En uno de los barrios jamaiquinos hubo una mini-guerra este mes cuando el gobierno intentó capturar al capo “Dudus” para extraditarlo a EEUU. 70 civiles y 3 policías muertos y el narco prófugo ha sido el saldo. ¿Qué tan lejos estamos en Guatemala, El Salvador y Honduras de esto y cómo prevenirlo?
El mes pasado publicamos las reflexiones de una conferencia de FLACSO y FRIDE titulada Centroamérica: Estado, crimen y ciudadanía, que reunió a expertos continentales. El primer cuestionamiento es al modelo de “guerra contra las drogas” inventado hace 40 años y con resultados desastrosos –más producción, más violencia, más corrupción y más consumidores-. Y Centroamérica está en el jamón del sándwich.

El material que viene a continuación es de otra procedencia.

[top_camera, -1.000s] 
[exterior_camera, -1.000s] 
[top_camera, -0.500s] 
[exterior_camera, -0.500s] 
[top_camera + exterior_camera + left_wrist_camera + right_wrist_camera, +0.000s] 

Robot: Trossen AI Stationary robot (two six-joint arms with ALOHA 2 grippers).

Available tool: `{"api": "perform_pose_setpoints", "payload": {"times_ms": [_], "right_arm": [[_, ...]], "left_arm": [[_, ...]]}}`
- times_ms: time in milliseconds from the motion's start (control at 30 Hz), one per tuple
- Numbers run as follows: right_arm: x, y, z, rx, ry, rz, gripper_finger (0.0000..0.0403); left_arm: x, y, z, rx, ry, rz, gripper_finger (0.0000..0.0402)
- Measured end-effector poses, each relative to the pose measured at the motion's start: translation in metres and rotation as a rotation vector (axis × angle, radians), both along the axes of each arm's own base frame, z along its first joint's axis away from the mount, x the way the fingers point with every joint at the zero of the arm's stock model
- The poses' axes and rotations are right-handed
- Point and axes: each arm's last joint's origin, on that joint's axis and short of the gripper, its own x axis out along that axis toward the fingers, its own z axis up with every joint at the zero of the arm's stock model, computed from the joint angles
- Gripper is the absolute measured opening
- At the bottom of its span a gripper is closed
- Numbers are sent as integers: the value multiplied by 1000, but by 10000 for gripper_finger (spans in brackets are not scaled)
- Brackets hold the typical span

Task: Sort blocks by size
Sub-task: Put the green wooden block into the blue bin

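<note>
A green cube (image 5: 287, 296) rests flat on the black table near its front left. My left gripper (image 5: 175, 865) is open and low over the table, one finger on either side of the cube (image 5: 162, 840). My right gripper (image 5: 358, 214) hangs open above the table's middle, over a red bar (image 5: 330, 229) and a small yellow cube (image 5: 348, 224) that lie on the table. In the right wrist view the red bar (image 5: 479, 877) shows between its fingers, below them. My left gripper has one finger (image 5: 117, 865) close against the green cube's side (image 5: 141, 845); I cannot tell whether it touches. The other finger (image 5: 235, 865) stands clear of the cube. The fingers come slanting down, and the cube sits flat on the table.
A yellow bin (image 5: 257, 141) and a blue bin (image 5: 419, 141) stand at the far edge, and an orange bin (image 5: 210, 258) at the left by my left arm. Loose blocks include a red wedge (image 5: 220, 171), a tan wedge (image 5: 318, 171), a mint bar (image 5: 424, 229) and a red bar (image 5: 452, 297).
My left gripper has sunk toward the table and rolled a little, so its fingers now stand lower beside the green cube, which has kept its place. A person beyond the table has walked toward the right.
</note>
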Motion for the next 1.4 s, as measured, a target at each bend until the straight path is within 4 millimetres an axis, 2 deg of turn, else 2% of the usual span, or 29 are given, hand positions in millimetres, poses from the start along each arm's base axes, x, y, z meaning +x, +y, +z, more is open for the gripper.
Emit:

Se reconoció que la mejor vía para enfrentarlo sería la legalización, pero mientras llega, puede deslegitimarse a los criminales y a los violentos si se armoniza le ley, la cultura (aprobaciones o sanciones de la sociedad) y la moral (de cada individuo). Uno de los ejemplos denunciados fue la práctica del secuestro. Como la propiedad en nuestros países en muchas ocasiones no es legítima sino corrupta, un privilegio, hay grupos que consideran que el secuestro es una transferencia de rentas. “Si no tengo el privilegio, me paso a la ilegalidad”.
En Guatemala se ha señalado que la respuesta de las personas ante la falta de oportunidades es economía informal, migración o crimen organizado. No podemos seguir con un país en el que la propiedad es un privilegio ni tampoco uno en el que se aplaudan conductas ilegales o dejar que queden en la impunidad.
Se propuso dejar de considerar al crimen como un fenómeno newtoniano, en el que el factor “x” lleva al resultado “y”. En vez de esto, parece asemejarse más a la biología y ser de naturaleza evolutiva. Así, se asienta en cuerpos débiles, con defensas bajas, lo que explicaría por qué prefiere asentarse en Guatemala que en Costa Rica, que tiene una ciudadanía más plena. Entonces, una de las defensas contra el crimen no debe ser sólo construir Estados fuertes, sino sociedades llenas de ciudadanos. Sin ciudadanos que aceptaran que actividades ilícitas son válidas, son una opción, no habría criminales.
Además, debe reconstruirse y legitimarse lo público. Para esta dinámica se necesita de instituciones que no sean para ciudadanos idiotas –en el sentido griego, que calificaba así a los ciudadanos que no participaban de la vida pública-, sino participativas, y por lo tanto legítimas.
Se enfatizó en tres temas comunes para Centroamérica. Uno es que las maras no son parte del crimen organizado. Dos: la herencia contrainsurgente, que fue el elemento indispensable para que floreciera el crimen como lo ha hecho, como en todas las regiones post-conflicto. Y tres: que es quizás el elemento indispensable, que es el lavado de dinero por medio de la economía “limpia”, donde tenemos una ardua tarea este año y los empresarios tienen un rol fundamental.
PS1. Brasil y Turquía llevaron a cabo una jugada maestra para desactivar el conflicto nuclear con Irán. E Israel acaba, nuevamente, de sobrepasar los límites de la civilización al asesinar a 10 activistas humanitarios que querían llevar ayuda humanitaria a Gaza. Vea más de estos temas en www.MartinRodriguezPellecer.com
PS2. Si en realidad queremos ayudar a los damnificados por el Pacaya y Ágata, debemos usar los canales institucionales que sí están funcionando y se llaman Conred. La dispersión de la ayuda a “aldeas favoritas” no ayuda tanto como si se hace por un solo canal. Conred debería habilitar una cuenta bancaria y ser el centro de toda la ayuda.